The Arab League’s peace initiative offers a way to mitigate risk and receive a maximum reward: normalized relations with its 22 nations. Indeed, the greater the number of Arab states with which it forges a peace agreement, the less threatened it will be. Should one Arab country violate such an agreement it would be a violation of peace reached with all other Arab nations, not just Israel. The stakes therefore would be raised for all involved, and the resulting agreement would be all the more secure because of it.
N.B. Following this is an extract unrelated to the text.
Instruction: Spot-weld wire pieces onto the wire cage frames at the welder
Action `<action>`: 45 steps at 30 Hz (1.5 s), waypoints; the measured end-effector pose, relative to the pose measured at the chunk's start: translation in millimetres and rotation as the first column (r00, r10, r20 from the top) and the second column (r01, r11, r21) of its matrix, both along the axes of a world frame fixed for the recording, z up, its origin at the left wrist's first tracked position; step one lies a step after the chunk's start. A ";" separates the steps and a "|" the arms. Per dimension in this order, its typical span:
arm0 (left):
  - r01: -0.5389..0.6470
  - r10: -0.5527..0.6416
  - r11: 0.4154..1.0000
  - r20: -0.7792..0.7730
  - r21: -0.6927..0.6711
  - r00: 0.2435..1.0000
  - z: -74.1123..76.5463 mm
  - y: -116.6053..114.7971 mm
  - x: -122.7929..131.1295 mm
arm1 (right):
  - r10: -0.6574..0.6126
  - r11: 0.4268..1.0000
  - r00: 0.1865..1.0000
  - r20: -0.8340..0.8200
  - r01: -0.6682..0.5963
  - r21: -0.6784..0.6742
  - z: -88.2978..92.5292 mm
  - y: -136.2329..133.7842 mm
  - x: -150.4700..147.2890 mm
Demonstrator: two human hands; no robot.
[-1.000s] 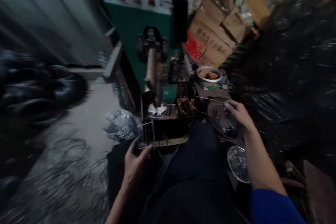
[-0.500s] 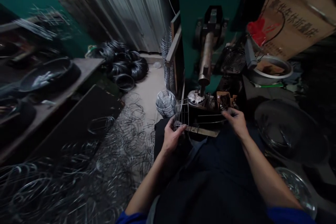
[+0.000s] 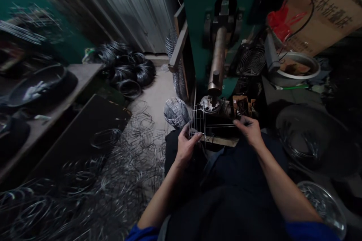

Of course, whether the Arab Peace Initiative (API) itself will survive this period of turmoil remains to be seen. Israel should ensure that it does not miss the opportunity to utilize the Initiative once and for all. It can begin to do so by embracing the API, signaling its intention to engage Egypt and Jordan, the co-chairs of the Arab League’s committee on the Arab Peace Initiative, and indicate its willingness to accept the principles of the Initiative as a basis for negotiations with the Palestinians and the Arab world at large. It must signal that it is prepared to support Egyptian democracy, work with the Egyptian government that is ultimately formed to maintain and even enhance Israel-Egypt relations and, most importantly, meaningfully address the Palestinian question. Former Israeli Prime Minster Ehud Olmert and Palestinian Authority President
Mahmoud Abbas came very close in 2008-2009 to forge an Israel-Palestinian accord, there is no reason why Israel, with the support of the Obama administration, should not resume negotiations from where they left off.

The Egyptian revolution has the potential for many great and positive developments, though of course there is always the possibility that the revolution may usher in a prolonged period of instability. Under any circumstances, Israel must remain focused on making peace and must invite the Egyptians to be an integral part of creating this peace. This would also send a powerful message that Israel is prepared to proactively establish a new, sustainable status quo in the Middle East based on peaceful relations and mutual security with all its neighbors.

A version of this article was originally published by the Jerusalem Post on Feb. 11. Alon Ben-Meir is a professor of international relations at the Center for Global Affairs at NYU. He teaches courses on international negotiation and Middle Eastern studies.